— EXERCISE DESCRIPTION —
Write out the data exactly, every line included.

— AVAILABLE DATA —
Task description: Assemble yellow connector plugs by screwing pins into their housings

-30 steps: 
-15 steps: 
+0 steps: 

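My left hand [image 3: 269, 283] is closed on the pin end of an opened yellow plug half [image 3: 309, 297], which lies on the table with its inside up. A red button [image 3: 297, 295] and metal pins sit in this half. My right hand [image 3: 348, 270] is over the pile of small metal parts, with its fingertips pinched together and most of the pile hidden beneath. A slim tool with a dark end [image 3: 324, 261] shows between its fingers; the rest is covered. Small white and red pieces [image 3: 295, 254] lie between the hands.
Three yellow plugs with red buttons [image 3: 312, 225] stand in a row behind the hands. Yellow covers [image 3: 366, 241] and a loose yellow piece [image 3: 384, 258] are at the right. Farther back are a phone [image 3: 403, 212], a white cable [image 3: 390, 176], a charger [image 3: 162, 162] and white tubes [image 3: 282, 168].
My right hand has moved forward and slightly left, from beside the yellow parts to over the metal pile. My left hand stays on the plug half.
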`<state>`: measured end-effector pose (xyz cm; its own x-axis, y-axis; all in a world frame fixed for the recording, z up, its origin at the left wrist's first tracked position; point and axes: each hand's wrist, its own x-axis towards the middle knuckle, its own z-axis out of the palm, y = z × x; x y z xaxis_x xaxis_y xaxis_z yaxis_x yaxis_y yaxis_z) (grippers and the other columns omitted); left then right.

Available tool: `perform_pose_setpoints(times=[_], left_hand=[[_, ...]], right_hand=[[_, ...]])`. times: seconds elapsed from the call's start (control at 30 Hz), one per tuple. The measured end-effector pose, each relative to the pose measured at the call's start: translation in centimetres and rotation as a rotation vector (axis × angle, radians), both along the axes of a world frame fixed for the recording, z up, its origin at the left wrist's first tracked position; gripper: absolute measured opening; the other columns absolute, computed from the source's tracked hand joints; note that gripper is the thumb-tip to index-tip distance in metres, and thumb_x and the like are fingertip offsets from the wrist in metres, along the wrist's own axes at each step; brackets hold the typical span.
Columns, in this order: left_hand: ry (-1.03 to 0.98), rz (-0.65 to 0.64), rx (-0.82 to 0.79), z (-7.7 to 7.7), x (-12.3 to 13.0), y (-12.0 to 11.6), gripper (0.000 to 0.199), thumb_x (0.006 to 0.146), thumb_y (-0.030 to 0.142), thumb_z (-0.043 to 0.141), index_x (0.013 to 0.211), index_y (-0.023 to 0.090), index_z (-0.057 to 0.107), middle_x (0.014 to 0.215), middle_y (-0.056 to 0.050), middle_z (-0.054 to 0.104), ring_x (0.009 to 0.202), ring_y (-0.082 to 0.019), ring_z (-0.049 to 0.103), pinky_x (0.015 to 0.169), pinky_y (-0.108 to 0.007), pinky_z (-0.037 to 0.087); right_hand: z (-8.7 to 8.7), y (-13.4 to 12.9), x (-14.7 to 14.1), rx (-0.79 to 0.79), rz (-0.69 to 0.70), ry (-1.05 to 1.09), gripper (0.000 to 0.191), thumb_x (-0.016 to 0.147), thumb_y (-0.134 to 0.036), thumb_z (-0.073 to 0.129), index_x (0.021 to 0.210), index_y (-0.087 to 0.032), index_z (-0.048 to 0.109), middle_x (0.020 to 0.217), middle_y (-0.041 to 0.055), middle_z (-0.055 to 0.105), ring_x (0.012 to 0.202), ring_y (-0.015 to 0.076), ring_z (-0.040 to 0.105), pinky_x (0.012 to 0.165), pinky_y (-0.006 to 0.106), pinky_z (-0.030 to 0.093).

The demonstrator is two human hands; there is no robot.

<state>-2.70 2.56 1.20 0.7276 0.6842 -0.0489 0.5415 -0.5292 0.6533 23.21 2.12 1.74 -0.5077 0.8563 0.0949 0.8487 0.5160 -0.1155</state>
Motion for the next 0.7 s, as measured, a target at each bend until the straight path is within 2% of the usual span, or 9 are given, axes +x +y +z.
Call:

— RESULT BELOW —
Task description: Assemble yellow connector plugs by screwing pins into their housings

-30 steps: 
-15 steps: 
+0 steps: 

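My left hand [image 3: 269, 283] is closed on the pin end of an opened yellow plug half [image 3: 309, 297], which lies on the table with its inside up. A red button [image 3: 297, 295] and metal pins sit in this half. My right hand [image 3: 348, 270] is over the pile of small metal parts, with its fingertips pinched together and most of the pile hidden beneath. A slim tool with a dark end [image 3: 324, 261] shows between its fingers; the rest is covered. Small white and red pieces [image 3: 295, 254] lie between the hands.
Three yellow plugs with red buttons [image 3: 312, 225] stand in a row behind the hands. Yellow covers [image 3: 366, 241] and a loose yellow piece [image 3: 384, 258] are at the right. Farther back are a phone [image 3: 403, 212], a white cable [image 3: 390, 176], a charger [image 3: 162, 162] and white tubes [image 3: 282, 168].
My right hand has moved forward and slightly left, from beside the yellow parts to over the metal pile. My left hand stays on the plug half.
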`<state>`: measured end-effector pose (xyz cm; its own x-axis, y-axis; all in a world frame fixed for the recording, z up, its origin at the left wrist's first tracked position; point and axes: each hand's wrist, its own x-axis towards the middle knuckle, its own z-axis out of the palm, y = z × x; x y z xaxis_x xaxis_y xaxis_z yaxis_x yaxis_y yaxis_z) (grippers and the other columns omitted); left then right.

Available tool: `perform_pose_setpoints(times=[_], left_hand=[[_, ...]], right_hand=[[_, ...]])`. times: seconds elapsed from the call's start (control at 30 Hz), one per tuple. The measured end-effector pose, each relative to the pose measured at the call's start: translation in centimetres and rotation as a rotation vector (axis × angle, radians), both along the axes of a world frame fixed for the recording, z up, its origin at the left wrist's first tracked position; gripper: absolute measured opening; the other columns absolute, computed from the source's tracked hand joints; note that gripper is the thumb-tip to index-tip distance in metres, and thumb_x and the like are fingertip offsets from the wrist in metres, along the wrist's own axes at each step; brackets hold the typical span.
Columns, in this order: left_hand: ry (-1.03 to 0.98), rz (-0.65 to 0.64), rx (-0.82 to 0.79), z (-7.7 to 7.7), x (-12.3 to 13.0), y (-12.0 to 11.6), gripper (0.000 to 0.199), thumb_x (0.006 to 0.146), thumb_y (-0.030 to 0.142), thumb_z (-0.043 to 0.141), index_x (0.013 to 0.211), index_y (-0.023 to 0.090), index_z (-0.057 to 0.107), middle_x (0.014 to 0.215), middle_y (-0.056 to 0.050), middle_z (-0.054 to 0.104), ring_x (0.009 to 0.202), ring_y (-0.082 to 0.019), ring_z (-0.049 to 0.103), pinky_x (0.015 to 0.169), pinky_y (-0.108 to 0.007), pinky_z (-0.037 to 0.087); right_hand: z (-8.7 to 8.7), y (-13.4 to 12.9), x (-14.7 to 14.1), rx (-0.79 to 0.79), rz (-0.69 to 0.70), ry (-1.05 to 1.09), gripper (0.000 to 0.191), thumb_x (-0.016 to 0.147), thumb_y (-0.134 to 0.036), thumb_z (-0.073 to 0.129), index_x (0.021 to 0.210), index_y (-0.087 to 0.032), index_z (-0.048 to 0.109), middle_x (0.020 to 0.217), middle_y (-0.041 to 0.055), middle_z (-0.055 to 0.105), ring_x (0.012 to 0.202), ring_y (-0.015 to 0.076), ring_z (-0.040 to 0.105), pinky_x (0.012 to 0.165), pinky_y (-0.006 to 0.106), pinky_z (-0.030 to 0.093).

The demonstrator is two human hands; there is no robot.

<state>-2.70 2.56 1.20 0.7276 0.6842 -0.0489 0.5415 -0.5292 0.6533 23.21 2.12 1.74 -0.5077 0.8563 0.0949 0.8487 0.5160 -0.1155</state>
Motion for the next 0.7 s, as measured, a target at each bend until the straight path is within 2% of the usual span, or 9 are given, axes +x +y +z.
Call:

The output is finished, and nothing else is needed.